Activity: Looking through the data below, work out how many lines have the word "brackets". Reply with that number only.

[Data — start]

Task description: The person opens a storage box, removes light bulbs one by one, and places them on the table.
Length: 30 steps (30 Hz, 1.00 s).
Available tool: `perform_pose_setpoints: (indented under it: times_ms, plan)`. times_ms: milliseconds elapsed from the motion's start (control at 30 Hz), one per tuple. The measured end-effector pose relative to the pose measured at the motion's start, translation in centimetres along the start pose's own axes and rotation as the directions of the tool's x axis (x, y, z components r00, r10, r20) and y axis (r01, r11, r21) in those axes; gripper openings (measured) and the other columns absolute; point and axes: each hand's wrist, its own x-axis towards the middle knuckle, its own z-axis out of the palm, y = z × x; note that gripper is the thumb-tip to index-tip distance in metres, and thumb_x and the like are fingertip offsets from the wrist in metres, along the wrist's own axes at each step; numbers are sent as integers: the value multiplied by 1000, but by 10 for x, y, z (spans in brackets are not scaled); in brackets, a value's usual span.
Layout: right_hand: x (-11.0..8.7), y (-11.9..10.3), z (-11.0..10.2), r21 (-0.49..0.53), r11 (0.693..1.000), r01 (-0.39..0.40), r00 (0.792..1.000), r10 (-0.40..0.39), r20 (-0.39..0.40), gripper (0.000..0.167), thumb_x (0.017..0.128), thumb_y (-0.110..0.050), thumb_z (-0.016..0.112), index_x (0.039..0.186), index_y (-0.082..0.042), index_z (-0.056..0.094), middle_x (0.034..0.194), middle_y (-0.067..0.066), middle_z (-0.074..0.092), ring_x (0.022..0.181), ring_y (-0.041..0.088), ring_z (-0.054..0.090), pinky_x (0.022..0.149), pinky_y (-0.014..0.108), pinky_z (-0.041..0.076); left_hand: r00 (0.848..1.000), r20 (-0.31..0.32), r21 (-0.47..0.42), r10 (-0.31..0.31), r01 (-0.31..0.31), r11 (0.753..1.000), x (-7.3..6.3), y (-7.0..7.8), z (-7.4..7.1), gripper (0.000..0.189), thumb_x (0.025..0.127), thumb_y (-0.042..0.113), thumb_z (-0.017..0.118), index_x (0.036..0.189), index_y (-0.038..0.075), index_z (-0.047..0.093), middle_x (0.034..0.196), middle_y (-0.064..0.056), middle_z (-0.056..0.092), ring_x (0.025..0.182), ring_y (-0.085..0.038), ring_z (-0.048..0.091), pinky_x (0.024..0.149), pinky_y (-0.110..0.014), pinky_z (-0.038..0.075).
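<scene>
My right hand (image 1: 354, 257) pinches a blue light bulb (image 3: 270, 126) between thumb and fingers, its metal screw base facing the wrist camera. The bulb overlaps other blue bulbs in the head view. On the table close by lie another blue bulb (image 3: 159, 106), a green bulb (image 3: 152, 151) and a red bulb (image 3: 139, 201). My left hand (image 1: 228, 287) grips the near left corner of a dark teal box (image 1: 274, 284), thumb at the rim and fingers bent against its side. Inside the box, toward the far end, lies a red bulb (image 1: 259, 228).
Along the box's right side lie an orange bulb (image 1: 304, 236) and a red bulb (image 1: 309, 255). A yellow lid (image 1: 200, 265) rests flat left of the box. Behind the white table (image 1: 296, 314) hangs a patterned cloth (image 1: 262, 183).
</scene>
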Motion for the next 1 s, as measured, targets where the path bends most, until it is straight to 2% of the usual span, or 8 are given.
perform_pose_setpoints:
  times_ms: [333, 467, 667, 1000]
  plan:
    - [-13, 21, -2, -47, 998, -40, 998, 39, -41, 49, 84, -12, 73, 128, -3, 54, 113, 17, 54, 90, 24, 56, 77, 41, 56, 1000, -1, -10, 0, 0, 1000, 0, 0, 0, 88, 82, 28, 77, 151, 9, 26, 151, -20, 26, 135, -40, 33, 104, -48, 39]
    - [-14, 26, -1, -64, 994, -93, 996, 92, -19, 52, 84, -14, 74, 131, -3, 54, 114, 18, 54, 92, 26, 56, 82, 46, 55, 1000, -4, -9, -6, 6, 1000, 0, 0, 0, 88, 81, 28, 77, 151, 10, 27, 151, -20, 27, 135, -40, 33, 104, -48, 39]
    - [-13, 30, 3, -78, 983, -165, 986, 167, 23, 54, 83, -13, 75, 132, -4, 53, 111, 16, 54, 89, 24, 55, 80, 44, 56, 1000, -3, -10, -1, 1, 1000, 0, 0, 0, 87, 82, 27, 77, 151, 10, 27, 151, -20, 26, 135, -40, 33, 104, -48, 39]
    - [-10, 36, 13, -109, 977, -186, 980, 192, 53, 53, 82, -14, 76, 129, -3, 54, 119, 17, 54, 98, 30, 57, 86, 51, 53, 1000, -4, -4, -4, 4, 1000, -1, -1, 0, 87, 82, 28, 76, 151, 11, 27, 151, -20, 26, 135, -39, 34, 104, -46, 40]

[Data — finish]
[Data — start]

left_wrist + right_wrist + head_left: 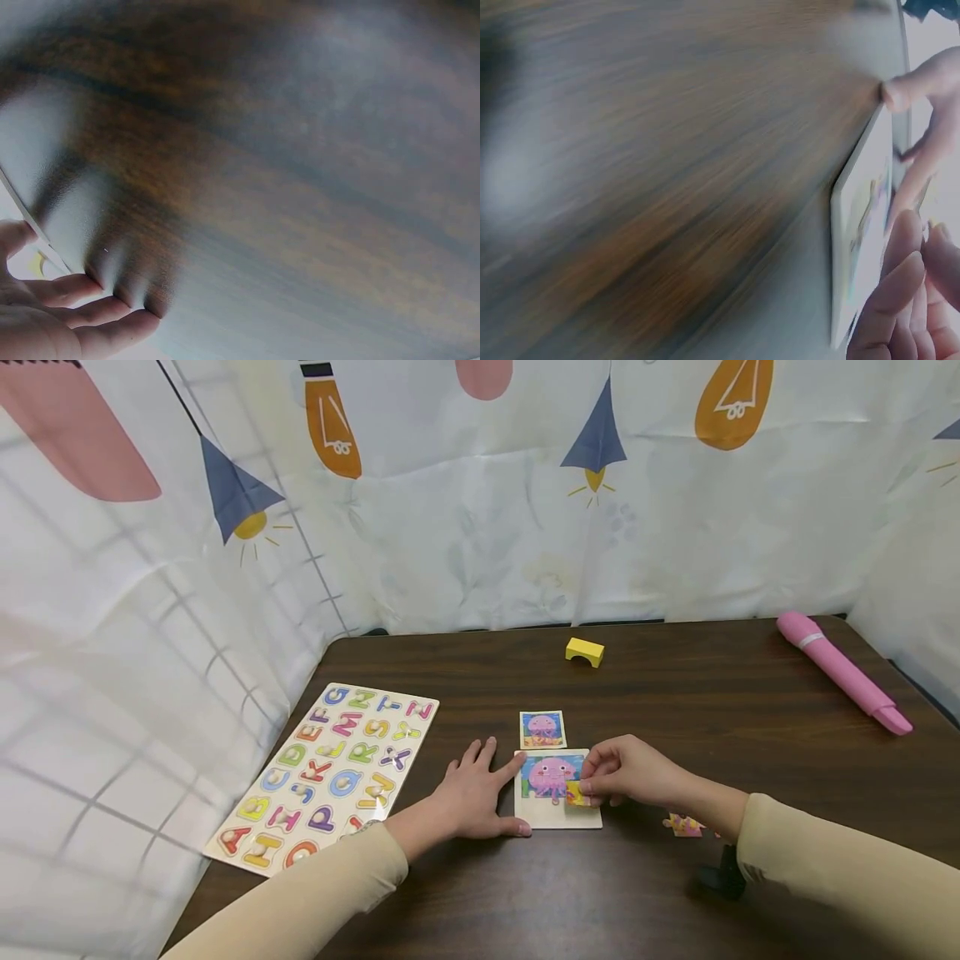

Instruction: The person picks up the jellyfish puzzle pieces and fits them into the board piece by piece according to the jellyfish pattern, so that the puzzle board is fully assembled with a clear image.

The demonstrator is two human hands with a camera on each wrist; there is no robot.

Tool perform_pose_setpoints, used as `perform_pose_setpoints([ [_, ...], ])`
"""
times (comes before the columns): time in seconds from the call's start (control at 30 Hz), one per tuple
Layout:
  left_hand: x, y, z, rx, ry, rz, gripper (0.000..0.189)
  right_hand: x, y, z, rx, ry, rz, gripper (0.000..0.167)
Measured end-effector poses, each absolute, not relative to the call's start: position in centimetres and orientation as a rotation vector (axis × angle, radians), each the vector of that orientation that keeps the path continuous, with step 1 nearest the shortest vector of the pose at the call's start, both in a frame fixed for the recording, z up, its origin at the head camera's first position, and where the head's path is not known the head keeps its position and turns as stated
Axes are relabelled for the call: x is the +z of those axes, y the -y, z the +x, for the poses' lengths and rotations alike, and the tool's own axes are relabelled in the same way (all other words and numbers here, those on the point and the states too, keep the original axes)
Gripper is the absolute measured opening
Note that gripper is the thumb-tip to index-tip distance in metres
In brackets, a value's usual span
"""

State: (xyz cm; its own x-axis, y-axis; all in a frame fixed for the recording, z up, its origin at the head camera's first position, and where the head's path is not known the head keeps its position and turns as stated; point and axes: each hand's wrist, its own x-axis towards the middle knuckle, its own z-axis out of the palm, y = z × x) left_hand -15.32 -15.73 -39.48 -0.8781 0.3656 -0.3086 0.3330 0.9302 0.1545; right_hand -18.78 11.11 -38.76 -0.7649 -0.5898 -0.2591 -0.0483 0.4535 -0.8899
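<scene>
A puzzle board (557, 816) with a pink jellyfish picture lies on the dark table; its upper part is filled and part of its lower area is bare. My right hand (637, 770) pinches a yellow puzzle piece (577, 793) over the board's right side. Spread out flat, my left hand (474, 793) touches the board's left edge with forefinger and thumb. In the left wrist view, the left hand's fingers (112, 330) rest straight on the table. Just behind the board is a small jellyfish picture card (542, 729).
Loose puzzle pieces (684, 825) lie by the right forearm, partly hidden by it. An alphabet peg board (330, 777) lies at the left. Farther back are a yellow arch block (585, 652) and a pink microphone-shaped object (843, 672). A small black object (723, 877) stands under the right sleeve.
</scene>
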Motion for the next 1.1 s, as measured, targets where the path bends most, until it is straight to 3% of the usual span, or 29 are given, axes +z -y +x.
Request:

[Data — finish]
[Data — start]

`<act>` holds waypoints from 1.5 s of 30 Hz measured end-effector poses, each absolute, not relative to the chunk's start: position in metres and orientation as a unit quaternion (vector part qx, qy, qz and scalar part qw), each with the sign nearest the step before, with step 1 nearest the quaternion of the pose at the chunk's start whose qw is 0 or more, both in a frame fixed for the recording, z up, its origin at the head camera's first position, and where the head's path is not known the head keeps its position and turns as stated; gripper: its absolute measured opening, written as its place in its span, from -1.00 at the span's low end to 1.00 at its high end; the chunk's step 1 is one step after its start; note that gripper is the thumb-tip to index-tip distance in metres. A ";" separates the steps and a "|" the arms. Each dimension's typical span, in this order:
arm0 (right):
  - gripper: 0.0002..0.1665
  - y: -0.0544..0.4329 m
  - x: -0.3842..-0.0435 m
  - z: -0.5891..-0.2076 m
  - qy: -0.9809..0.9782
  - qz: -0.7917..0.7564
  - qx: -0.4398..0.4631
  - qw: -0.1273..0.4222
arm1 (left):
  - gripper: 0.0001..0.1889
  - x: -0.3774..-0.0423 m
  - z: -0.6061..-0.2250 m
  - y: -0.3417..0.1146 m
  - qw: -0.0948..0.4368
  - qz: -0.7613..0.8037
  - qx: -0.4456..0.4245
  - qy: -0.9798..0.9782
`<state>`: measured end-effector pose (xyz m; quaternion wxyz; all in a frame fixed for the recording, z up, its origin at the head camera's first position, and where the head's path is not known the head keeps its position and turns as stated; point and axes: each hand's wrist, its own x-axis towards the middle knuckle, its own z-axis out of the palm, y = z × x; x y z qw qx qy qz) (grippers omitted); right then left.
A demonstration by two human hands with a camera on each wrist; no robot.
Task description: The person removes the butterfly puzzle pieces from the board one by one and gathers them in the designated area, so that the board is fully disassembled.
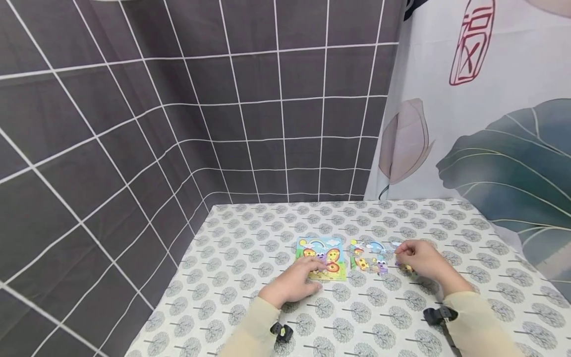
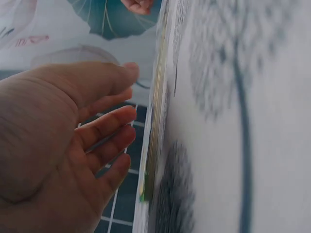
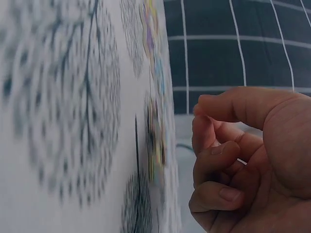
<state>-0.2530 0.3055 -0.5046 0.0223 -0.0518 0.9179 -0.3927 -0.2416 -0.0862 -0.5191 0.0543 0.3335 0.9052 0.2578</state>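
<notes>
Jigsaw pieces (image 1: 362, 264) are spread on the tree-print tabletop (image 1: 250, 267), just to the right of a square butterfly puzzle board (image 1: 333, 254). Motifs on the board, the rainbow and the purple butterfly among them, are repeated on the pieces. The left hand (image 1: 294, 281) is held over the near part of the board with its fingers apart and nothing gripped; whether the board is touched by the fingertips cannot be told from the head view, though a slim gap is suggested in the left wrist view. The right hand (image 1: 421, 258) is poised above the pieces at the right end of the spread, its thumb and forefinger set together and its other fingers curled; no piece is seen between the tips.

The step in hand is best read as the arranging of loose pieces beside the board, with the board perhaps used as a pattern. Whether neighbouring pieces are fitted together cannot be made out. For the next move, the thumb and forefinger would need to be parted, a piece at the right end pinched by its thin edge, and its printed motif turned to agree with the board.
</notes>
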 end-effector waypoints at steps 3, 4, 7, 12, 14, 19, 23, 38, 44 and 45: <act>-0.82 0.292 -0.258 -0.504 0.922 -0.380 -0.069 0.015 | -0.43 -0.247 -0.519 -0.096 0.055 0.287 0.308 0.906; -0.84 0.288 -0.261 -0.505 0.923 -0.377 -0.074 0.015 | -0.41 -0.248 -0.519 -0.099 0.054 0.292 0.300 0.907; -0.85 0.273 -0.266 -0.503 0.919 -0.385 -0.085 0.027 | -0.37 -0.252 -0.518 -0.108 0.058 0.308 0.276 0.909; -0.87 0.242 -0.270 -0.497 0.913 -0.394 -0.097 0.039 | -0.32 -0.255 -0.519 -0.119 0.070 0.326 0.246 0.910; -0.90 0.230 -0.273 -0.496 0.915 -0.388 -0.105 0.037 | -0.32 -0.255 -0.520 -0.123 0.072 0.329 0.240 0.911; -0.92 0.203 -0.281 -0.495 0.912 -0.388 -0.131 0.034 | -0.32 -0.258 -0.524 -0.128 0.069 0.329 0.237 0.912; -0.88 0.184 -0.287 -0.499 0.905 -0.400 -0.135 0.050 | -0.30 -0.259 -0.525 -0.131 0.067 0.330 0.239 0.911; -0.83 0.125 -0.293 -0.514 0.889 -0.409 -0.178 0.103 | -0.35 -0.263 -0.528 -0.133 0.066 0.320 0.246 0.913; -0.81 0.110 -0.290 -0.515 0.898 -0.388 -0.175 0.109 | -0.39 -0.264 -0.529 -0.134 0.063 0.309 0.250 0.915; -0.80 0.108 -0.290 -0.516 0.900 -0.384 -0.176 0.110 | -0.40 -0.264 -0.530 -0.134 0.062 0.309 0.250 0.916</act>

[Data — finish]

Output for this task: 2